[EXERCISE REQUIREMENTS]: Among the lines below, some may contain the string "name". Say how many do, and give nothing besides the number.

Stored data entries
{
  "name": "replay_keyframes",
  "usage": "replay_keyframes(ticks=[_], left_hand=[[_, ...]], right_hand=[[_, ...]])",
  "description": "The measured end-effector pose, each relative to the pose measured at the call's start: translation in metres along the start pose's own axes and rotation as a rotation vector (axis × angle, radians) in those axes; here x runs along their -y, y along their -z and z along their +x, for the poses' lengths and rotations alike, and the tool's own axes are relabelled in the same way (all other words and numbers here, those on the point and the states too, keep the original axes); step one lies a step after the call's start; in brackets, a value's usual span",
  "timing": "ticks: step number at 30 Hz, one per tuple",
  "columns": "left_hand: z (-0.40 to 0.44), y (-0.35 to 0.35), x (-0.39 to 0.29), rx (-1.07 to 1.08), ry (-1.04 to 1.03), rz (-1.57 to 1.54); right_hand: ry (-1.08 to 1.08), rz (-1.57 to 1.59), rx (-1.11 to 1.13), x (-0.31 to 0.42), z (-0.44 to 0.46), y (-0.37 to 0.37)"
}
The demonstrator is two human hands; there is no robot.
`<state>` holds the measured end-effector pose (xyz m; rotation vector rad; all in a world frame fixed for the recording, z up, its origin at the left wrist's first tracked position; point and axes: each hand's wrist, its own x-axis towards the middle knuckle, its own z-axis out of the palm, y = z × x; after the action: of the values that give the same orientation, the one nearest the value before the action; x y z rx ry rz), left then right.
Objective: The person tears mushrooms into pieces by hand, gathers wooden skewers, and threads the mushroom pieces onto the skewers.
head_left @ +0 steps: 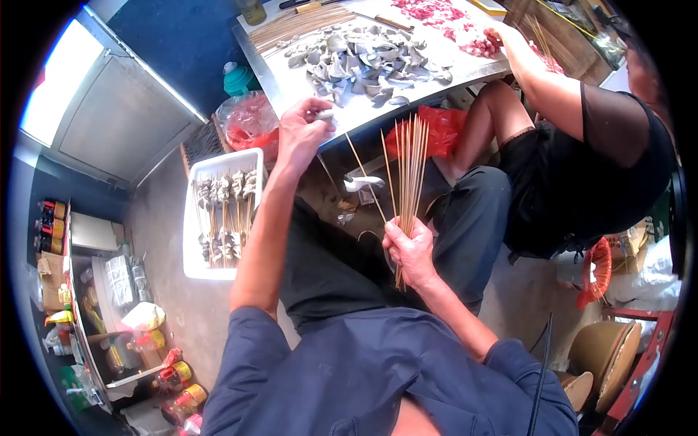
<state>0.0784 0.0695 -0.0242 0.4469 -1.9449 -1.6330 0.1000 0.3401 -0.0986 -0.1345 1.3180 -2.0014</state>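
Note:
My left hand (305,134) is at the table's near edge, its fingers closed on a small grey-white piece of meat (323,115). My right hand (410,251) grips a fanned bundle of bamboo skewers (411,163) above my lap. One skewer leans out to the left of the bundle, with a single pale meat piece (363,183) threaded partway along it. Beyond my left hand, a heap of similar grey pieces (363,62) lies on the metal-edged table (280,80).
A white tray (191,251) of loaded skewers (225,214) stands on the floor at left. Loose skewers (298,27) lie on the table's far left. At right, a seated person (582,167) reaches to red meat (443,22). Red plastic bags (436,131) hang below the table.

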Motion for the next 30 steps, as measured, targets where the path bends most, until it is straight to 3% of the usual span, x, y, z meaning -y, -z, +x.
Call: replay_keyframes(ticks=[1, 3, 11, 23, 30], left_hand=[[-0.005, -0.003, 0.005, -0.004, 0.002, 0.001], [-0.016, -0.011, 0.012, -0.012, 0.008, -0.313], [-0.036, -0.026, 0.022, -0.05, 0.066, -0.673], [-0.038, -0.031, 0.021, -0.068, -0.079, -0.665], [-0.05, -0.036, 0.03, -0.064, -0.03, -0.653]], right_hand=[[0.001, 0.007, 0.011, 0.001, 0.0, -0.001], [-0.001, 0.015, 0.022, 0.001, -0.001, -0.003], [-0.007, 0.0, -0.009, -0.002, 0.0, -0.001], [-0.001, 0.013, 0.014, -0.001, 0.0, -0.001], [0.015, 0.001, -0.008, -0.002, -0.001, -0.001]])
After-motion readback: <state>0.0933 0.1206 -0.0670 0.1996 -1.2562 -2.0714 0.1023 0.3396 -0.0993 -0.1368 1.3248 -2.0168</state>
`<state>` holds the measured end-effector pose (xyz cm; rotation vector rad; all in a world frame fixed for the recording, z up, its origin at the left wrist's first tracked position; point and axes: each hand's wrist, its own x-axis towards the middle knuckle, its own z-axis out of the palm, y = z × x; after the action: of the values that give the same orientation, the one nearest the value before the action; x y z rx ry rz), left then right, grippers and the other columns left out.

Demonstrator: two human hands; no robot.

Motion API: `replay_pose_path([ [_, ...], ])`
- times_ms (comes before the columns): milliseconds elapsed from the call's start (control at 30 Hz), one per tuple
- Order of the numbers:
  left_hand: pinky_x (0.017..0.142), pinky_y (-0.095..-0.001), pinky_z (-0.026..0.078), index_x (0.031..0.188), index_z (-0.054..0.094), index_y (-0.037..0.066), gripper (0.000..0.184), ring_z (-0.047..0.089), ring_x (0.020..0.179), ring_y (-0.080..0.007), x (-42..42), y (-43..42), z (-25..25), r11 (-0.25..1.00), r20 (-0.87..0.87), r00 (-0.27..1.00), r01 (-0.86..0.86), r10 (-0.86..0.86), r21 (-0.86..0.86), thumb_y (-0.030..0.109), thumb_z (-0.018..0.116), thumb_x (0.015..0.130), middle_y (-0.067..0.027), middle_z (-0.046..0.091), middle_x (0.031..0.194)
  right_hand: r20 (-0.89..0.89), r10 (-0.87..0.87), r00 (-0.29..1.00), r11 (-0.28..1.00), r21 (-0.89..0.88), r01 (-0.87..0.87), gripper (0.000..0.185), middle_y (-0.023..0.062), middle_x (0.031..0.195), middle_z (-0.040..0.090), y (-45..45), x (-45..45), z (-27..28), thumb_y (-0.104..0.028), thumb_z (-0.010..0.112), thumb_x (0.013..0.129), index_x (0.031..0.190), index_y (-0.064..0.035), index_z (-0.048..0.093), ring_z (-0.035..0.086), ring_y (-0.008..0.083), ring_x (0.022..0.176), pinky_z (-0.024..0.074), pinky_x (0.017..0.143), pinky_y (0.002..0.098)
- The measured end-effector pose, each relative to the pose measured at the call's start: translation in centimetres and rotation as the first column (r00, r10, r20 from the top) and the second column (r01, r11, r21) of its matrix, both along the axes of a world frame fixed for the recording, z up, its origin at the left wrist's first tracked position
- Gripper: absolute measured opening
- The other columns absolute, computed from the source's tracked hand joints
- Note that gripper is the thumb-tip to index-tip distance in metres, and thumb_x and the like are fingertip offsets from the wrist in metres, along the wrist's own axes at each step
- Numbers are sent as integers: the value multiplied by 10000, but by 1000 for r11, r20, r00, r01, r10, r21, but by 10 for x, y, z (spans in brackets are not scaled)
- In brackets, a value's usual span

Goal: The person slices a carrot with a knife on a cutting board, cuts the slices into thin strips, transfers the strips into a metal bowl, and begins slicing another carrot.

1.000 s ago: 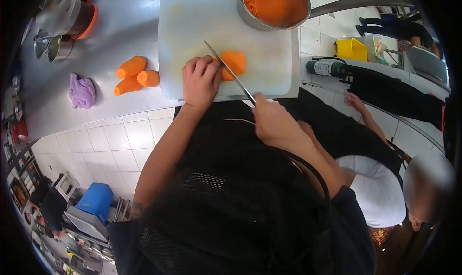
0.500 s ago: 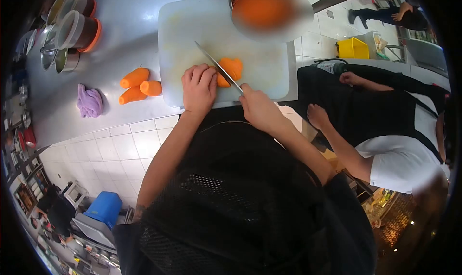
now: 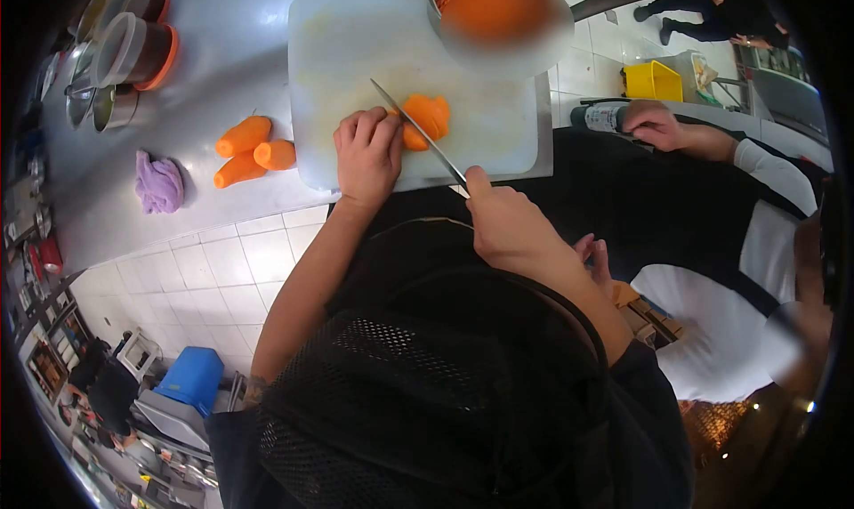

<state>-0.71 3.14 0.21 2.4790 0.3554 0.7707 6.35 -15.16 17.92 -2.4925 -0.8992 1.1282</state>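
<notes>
My left hand (image 3: 368, 153) presses down on the white cutting board (image 3: 334, 60), its fingers curled over a carrot that is mostly hidden beneath them. The handle of a kitchen knife (image 3: 416, 131) is gripped in my right hand (image 3: 511, 224) at the board's near edge. Its blade slants away to the left, close beside my left fingertips. Orange carrot slices (image 3: 431, 115) lie overlapping just right of the blade. Left of the board, peeled carrots (image 3: 244, 137) rest together on the steel counter (image 3: 231, 46).
A metal bowl (image 3: 433, 0) with shredded carrot stands at the board's far right corner. A purple cloth (image 3: 159, 184) and several tubs (image 3: 133, 51) are on the left. At right, a person's hand (image 3: 654, 125) is by a dark bottle (image 3: 598, 117).
My right hand has drawn the knife back toward me and to the right. My left hand stays over the carrot. The person at right has shifted, with one hand now at the bottle.
</notes>
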Motion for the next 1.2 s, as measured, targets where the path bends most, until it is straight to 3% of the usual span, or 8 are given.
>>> replay_pose_path([
  [300,939,-441,445,1104,657,135,250,576,1097,-293,1,1,1,1000,1,1000,5,-5,6,110,752,874,-23,625,1159,-72,-26,997,999,-48,22,237,356,872,653,7,5,2,25,524,869,1094,56,456,661,532,904,525,800,593],
  [600,931,-434,445,1100,656,134,256,574,1090,-290,2,1,2,1000,4,1000,5,-5,11,109,760,869,-24,625,1152,-26,-17,1000,1000,-5,17,225,332,792,661,5,1,-3,30,538,847,1056,69,466,671,538,827,530,774,587],
  [1200,962,-452,425,1126,637,116,274,556,1113,-319,0,2,3,1000,-4,1000,26,-26,-8,78,739,875,-56,618,1146,-46,-4,999,1000,5,5,234,334,802,670,5,-1,-2,22,524,862,1081,78,464,685,515,838,535,781,580],
])
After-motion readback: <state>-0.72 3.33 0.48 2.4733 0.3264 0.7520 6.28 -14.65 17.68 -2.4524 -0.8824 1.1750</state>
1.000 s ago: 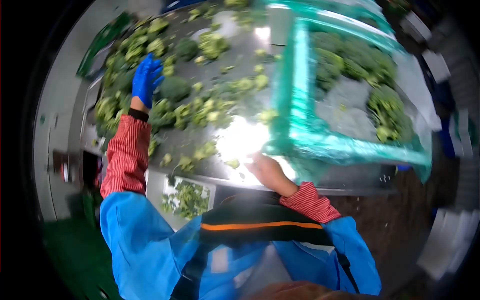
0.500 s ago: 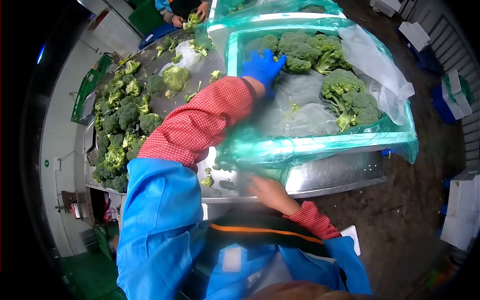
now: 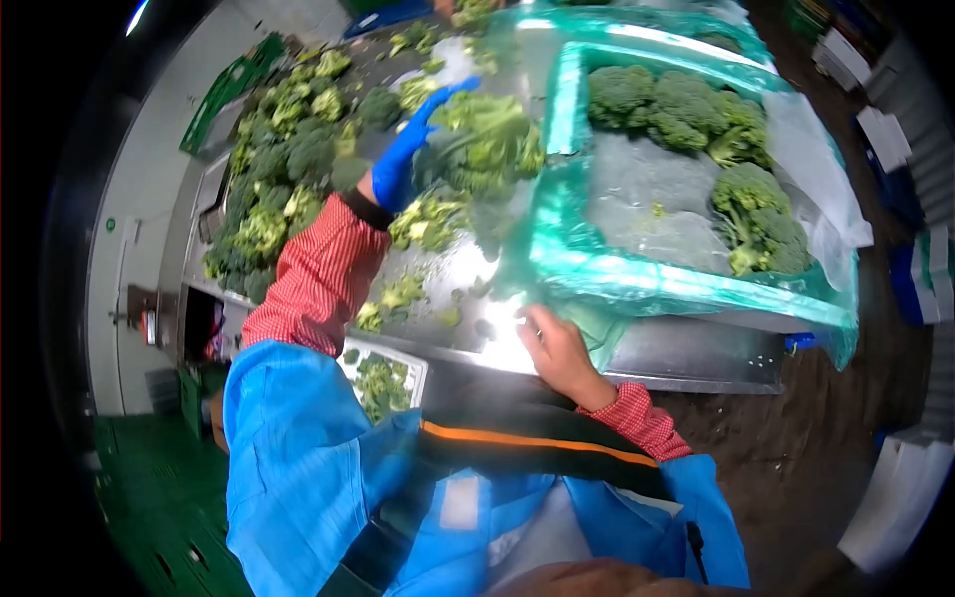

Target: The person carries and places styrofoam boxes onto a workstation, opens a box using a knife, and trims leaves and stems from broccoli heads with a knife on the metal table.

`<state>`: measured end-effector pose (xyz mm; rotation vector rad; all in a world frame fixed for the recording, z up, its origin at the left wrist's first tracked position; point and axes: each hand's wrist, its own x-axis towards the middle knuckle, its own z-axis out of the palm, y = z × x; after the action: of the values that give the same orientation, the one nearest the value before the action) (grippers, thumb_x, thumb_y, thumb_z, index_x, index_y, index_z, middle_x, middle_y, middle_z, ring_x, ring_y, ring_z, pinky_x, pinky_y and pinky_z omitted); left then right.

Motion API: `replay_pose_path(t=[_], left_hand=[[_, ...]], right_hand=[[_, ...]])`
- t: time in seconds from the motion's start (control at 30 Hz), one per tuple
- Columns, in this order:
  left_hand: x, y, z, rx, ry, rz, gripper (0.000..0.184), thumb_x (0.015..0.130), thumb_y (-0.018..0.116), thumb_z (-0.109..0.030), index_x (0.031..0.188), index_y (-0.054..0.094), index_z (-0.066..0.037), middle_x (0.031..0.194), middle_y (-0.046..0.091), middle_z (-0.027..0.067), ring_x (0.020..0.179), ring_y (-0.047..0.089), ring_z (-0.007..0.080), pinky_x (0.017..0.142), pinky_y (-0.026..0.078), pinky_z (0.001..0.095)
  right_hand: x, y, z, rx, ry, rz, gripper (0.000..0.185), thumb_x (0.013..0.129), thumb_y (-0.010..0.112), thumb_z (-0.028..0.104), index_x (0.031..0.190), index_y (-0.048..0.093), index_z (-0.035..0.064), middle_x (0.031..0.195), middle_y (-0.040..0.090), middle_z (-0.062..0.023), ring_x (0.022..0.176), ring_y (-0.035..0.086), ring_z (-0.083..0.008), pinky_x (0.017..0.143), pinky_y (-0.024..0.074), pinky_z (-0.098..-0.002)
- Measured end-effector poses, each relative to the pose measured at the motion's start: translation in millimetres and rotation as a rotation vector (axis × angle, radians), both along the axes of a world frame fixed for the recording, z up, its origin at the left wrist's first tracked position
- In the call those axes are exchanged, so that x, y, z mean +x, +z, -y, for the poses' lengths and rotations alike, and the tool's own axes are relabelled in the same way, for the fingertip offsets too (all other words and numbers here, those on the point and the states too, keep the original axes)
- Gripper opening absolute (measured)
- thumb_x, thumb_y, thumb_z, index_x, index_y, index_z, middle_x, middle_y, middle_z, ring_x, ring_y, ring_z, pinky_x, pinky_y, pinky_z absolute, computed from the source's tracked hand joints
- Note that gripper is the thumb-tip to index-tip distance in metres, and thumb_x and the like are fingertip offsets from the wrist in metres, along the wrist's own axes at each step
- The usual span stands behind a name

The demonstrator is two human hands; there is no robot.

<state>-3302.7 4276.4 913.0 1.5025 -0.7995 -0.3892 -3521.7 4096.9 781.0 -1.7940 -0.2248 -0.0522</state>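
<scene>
My left hand (image 3: 403, 159), in a blue glove, is around one side of a broccoli head (image 3: 487, 144), blurred by motion, above the metal table (image 3: 676, 353) and left of the lined box (image 3: 637, 264). Green film covers the box rim; several broccoli heads (image 3: 686, 109) lie along its far side and more (image 3: 761, 219) at its right. My bare right hand (image 3: 557, 348) is low by the table's front edge, near the box's near left corner. Its thumb and a finger are apart, with nothing visible between them.
A large broccoli pile (image 3: 279, 169) covers the table's left part, with loose florets (image 3: 428, 221) nearer the middle. A white tray of trimmings (image 3: 383, 383) sits below the front edge. Part of another lined box is behind, and a person's hand (image 3: 444, 6) shows at the top.
My left hand has moved from inside the box back leftward over the table, now with a broccoli head in it. My right hand stays near the front edge. The camera view has shifted.
</scene>
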Motion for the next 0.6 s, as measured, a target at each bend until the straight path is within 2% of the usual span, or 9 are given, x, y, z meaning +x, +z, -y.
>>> replay_pose_path(t=[0.1,0.13,0.27,0.37,0.4,0.47,0.5,0.57,0.6], left_hand=[[-33.7,-43.2,-54.1,-0.002,0.139,-0.186,0.068,0.087,0.052,-0.041,0.144,0.031,-0.011,0.147,0.033,0.0075,0.132,0.037,0.0215,0.109,0.031,0.0388],[-51.6,-48.2,-64.2,-0.050,0.153,-0.406,0.071,0.087,0.054,-0.044,0.145,0.030,-0.012,0.145,0.036,0.0081,0.129,0.041,0.0221,0.106,0.035,0.0378],[-86.4,-97.5,-116.2,0.059,0.168,0.119,0.060,0.092,0.053,-0.036,0.143,0.034,-0.012,0.138,0.044,0.0088,0.116,0.050,0.0198,0.097,0.044,0.0341],[-98.9,-145.3,-152.5,0.102,0.265,0.243,0.051,0.090,0.054,-0.019,0.138,0.039,-0.010,0.131,0.049,0.0096,0.110,0.054,0.0195,0.094,0.046,0.0335],[-99.4,-152.7,-153.6,-0.098,0.240,-0.072,0.054,0.085,0.057,-0.010,0.137,0.040,-0.009,0.129,0.050,0.0102,0.110,0.054,0.0199,0.094,0.046,0.0344],[-94.5,-160.8,-156.3,-0.257,0.266,-0.505,0.060,0.079,0.060,-0.003,0.136,0.041,-0.009,0.129,0.049,0.0099,0.113,0.052,0.0202,0.096,0.044,0.0352],[-89.9,-143.7,-146.2,-0.211,0.319,-0.627,0.061,0.079,0.061,-0.006,0.137,0.040,-0.009,0.131,0.049,0.0090,0.115,0.050,0.0202,0.097,0.043,0.0351],[-79.7,-153.6,-131.6,0.002,0.490,-0.603,0.071,0.074,0.064,-0.009,0.139,0.037,-0.010,0.138,0.043,0.0071,0.125,0.041,0.0207,0.106,0.034,0.0356],[-78.0,-170.8,-127.7,0.100,0.513,-0.394,0.070,0.074,0.064,-0.009,0.139,0.037,-0.008,0.137,0.044,0.0086,0.125,0.042,0.0219,0.106,0.034,0.0355]], right_hand=[[18.0,12.9,-20.0,-0.065,-0.092,0.080,0.019,0.090,0.055,0.012,0.105,0.055,0.0021,0.086,0.062,-0.0197,0.070,0.061,-0.0339,0.061,0.0468,-0.0372],[26.5,15.1,-27.4,-0.076,-0.109,0.108,0.019,0.089,0.056,0.011,0.105,0.054,0.0024,0.086,0.061,-0.0195,0.069,0.061,-0.0336,0.061,0.0468,-0.0370],[56.8,10.9,-52.4,-0.355,-0.143,0.273,0.014,0.086,0.060,0.014,0.096,0.054,0.0070,0.081,0.061,-0.0137,0.064,0.061,-0.0332,0.056,0.0491,-0.0410],[69.7,3.1,-68.5,-0.522,-0.080,0.327,0.011,0.087,0.058,0.014,0.094,0.052,0.0073,0.077,0.060,-0.0140,0.061,0.060,-0.0341,0.053,0.0490,-0.0425],[72.1,0.1,-71.5,-0.545,-0.046,0.313,0.011,0.087,0.057,0.013,0.095,0.053,0.0070,0.078,0.061,-0.0144,0.062,0.060,-0.0345,0.053,0.0491,-0.0427],[74.9,-2.2,-78.3,-0.522,-0.038,0.274,0.011,0.088,0.056,0.013,0.092,0.049,0.0055,0.076,0.061,-0.0165,0.065,0.060,-0.0365,0.054,0.0475,-0.0447],[75.4,-3.8,-80.7,-0.512,-0.039,0.255,0.012,0.088,0.056,0.013,0.091,0.048,0.0047,0.076,0.061,-0.0176,0.067,0.060,-0.0375,0.055,0.0467,-0.0457],[73.7,-17.1,-85.2,-0.563,-0.053,0.206,0.013,0.089,0.055,0.014,0.091,0.047,0.0046,0.074,0.061,-0.0183,0.066,0.060,-0.0381,0.055,0.0464,-0.0465],[72.3,-26.4,-86.1,-0.590,-0.059,0.181,0.013,0.090,0.055,0.015,0.091,0.046,0.0045,0.074,0.061,-0.0187,0.066,0.060,-0.0383,0.055,0.0462,-0.0469]])
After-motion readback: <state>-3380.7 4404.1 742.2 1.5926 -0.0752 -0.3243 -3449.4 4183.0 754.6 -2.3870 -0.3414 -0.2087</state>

[RESPONSE TO THE EXERCISE]: 2